Ma ora una quantità di petrolio equivalente a mille barili al giorno già sgorga dalle due falle del pozzo che si chiama Macondo, come il paese immaginario di Garcia Marquez, solo che questa non è finzione, questa è realtà tragica. Soltanto le cattive condizioni del tempo che hanno devastato gli Stati Uniti del Sud (una decina di morti) stanno tenendo lontana la chiazza, un´ottantina di chilometri dalle coste della Lousiana, appena una trentina dal paradiso naturale delle isole Chandeleurs.
Venice, Louisiana, la base d´azione della Bp, si è trasformata in una zona di guerra, 500 uomini al lavoro, 32 navi, 5 aerei, «il petrolio è nostro e lo ripuliamo», dicono i manager accorsi dall´Inghilterra, «ce la faremo», continua a ripetere il chief executive Tony Hayward. Ma appena la piattaforma era esplosa, il 20 aprile scorso, mandando a fondo quel gioiellino da 600 milioni di dollari e undici povere vite, sempre i suoi uomini dicevano che era tutto sotto controllo. Adesso i tecnici hanno mandato laggiù i robottini sottomarini ad arginare le falle facendo scattare una sorta di valvola di sicurezza: una tecnica mai provata a quella profondità. Il petrolio viene anche raccolto attraverso una specie di «cupola», di «coppa» gigante, posta sopra le perdite delle pompe: anche questa, però, una tecnica che la pressione a quella profondità potrebbe vanificare. Se l´operazione non riesce nel giro di 48 ore, bisognerà passare al piano B, scavare un altro pozzo e cercare di intercettare le perdite dell´altra bocca iniettando gas e altre sostanze chimiche bloccanti: ma ci vorrebbero settimane, mesi. Probabilità di riuscita? «Prego per il piano A», spiega il prof McCormack «non vorrei dover ricorrere alla seconda ipotesi».
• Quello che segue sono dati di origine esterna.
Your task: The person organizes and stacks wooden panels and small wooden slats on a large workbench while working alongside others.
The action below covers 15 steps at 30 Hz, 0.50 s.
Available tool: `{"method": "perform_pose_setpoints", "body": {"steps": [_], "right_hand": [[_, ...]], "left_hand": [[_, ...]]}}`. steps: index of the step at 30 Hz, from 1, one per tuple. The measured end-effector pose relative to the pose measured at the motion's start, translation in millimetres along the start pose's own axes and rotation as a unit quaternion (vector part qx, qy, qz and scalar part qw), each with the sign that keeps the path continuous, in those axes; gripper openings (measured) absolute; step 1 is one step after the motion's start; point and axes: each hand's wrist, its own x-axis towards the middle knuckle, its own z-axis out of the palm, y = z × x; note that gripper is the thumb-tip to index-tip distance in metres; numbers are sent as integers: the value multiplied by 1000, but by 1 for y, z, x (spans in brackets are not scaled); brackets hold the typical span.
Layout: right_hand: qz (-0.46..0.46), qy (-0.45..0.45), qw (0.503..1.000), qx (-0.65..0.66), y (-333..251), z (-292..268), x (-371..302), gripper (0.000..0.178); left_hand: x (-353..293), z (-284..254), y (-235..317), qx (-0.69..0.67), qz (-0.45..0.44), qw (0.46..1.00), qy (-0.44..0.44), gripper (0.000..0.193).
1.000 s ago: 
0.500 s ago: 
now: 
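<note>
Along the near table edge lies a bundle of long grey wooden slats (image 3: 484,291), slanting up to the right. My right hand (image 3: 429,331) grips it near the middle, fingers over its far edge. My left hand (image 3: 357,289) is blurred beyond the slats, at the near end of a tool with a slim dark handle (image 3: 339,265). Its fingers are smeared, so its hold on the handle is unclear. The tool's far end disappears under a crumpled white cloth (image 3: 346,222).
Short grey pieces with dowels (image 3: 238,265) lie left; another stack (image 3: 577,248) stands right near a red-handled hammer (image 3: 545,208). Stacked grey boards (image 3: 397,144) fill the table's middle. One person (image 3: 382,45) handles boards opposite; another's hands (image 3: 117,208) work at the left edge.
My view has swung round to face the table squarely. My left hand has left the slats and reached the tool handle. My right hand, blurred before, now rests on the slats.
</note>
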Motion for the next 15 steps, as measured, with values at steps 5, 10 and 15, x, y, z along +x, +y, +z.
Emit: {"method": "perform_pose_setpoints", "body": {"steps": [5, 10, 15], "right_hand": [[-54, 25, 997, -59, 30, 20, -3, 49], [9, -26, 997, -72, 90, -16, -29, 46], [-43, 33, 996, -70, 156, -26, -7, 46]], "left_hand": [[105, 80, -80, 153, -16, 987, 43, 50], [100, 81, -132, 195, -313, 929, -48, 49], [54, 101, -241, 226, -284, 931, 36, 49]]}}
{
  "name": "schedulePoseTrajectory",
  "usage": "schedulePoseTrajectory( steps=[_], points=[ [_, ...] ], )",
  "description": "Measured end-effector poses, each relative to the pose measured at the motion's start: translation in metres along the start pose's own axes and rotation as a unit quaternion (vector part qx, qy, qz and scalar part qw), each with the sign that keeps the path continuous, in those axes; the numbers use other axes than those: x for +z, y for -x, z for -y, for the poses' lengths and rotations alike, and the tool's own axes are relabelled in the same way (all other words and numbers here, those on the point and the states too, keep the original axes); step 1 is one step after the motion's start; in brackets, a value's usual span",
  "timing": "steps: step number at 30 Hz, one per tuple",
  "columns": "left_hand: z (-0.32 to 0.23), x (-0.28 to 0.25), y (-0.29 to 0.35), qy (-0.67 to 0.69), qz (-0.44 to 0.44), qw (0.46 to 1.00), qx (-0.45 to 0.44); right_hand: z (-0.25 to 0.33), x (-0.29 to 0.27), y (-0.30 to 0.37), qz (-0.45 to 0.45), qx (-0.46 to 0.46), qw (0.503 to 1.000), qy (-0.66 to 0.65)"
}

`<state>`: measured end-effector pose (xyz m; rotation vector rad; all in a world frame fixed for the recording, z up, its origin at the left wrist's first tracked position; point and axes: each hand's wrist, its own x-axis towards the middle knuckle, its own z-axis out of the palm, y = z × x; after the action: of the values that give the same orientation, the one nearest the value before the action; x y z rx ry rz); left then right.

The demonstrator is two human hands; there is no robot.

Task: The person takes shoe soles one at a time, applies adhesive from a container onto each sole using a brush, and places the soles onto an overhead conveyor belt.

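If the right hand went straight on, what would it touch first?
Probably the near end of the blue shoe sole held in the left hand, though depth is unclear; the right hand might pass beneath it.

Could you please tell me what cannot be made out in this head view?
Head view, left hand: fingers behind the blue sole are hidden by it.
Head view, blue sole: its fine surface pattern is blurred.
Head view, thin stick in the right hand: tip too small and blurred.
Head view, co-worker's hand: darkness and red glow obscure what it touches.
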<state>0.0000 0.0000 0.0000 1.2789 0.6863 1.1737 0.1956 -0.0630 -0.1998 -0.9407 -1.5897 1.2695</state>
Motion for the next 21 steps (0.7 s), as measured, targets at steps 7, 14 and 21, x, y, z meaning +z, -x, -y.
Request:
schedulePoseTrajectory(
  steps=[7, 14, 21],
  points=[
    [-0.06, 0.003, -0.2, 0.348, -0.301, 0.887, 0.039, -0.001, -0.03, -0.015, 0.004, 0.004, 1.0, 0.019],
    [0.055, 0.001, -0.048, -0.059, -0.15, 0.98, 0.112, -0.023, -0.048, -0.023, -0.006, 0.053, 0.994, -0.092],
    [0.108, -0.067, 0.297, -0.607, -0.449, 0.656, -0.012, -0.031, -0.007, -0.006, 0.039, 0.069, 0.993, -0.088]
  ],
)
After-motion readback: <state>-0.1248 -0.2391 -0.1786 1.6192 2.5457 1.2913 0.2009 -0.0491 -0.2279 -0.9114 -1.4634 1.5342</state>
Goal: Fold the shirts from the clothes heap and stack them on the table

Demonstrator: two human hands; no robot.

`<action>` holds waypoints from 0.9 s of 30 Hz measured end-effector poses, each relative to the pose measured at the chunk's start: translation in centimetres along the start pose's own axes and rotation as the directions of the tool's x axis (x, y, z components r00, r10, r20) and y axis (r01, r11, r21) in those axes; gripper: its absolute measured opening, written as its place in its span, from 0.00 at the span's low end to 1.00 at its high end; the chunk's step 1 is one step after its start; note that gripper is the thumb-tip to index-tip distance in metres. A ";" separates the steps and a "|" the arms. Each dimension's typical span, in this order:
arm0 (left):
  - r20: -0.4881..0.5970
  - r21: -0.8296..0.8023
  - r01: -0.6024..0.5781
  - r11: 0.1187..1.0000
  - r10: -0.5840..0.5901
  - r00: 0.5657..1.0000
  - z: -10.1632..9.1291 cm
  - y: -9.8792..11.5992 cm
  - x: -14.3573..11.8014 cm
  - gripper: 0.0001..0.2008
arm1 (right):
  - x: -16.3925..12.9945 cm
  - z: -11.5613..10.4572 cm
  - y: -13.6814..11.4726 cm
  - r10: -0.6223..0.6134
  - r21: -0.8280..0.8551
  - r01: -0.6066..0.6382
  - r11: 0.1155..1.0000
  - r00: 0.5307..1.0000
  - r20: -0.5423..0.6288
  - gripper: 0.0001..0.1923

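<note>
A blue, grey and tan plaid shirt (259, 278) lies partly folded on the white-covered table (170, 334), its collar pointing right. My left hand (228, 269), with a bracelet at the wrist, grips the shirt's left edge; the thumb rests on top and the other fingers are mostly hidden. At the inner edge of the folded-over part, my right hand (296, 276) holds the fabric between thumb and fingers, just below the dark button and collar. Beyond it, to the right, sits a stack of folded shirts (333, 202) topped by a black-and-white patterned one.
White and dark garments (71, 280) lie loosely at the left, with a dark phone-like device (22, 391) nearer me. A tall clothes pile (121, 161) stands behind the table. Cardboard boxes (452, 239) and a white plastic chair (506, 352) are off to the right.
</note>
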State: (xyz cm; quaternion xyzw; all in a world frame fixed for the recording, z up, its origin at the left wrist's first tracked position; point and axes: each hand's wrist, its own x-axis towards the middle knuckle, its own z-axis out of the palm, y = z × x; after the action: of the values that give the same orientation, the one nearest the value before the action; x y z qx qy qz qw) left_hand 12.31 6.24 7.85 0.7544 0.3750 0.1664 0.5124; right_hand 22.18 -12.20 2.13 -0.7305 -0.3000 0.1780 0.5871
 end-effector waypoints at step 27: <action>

Per gli ambientalisti è già disastro. New Orleans e la Louisiana, economicamente piegate dall´uragano Katrina, agosto 2005, temono per l´industria del pesce, 2 milioni di dollari, per l´ambiente, il turismo. La zona aggredita dalla macchia è un paradiso di mille specie, dalle cernie agli squali, questa è la stagione in cui comincia la riproduzione del tonno rosso.
Il disastro sarebbe anche politico: meno di un mese fa, per la rabbia degli ecologisti, Barack Obama ha cancellato il ventennale veto alle nuove trivellazioni. La grande macchia nera rischia di lambire anche la Casa Bianca.